Eric Nyquist stands against a brown wall with white piping, a guitar strapped over his neck and shoulders. He takes a deep breath and starts to play. He’s not alone for long: a teacher appears with a baby on her hip, holding a sign that reads Let’s All Be Well. A huge rainbow explodes over the words.

This week, fine and performing arts instructors from the Hamden Public Schools joined a growing movement to show, sing, and play through their support for students as coronavirus-forced school closures pass the two month mark. The video was arranged by Eric Nyquist, who is the director of fine and performing arts for the district, with help from music teachers Aaron Barkin and Elizabeth Caldwell.

“Teachers are desperate to find a way to connect with their students and to let students know that we care about them,” he said in a phone call Thursday afternoon, in the midst of meetings around the city’s budget. “It goes beyond knowledge and teaching. It’s beyond a job. Teachers really care about their students, and they want them to be okay.”

The idea for the video was born earlier this month, after Nyquist suggested he wanted to create a message for students and sent colleagues a video of Jimmy Fallon and the Roots as an example. Since school closures began in March, the district has been in emergency mode: teachers and administrators catalogued and distributed 1,000 chromebooks in four days, for students struggling to bridge the digital divide. The district worked to set up new hotspots for students without WiFi connections.

 

Teachers reconfigured their lesson plans for the remainder of the year, transitioning to Google Classroom. Like New Haven, Hamden has put live teaching on hold for liability issues, from the possibility of students and teachers in their bedrooms and bathrooms to the threat of Zoom bombing. Teaching on Zoom is not yet something the district has discussed for the fall, should COVID-19 force longer-term closures.

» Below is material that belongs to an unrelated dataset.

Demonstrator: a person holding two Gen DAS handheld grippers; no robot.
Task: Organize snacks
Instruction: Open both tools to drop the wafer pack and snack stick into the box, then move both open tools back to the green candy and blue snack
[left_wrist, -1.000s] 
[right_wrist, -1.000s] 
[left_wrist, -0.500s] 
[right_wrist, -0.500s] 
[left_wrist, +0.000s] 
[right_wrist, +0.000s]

Most fine and performing arts teachers, he said, “are putting more time in” to class preparation than they were before the pandemic, because they can't be there to explain something in the moment. He told the story of Pamela Mancini, a visual arts teacher at West Woods School who has 96 percent class participation rate and spends hours responding to each of her students by email.

Sometimes, it will take four email messages to communicate something "that would have been two minutes in class," Nyquist said. The same is true of music and theater instructors, including himself, who have had to figure out new ways to move everything online.

When he suggested a video, they jumped onboard. Of the song suggestions fellow educators sent him, Louis Armstrong's “What A Wonderful World” felt right for the moment. After he laid down guitar and vocals, other teachers jumped in with vocal accompaniment, horn, and strings. Others sent videos of themselves making art, as they would be doing with their students if their classrooms were still open.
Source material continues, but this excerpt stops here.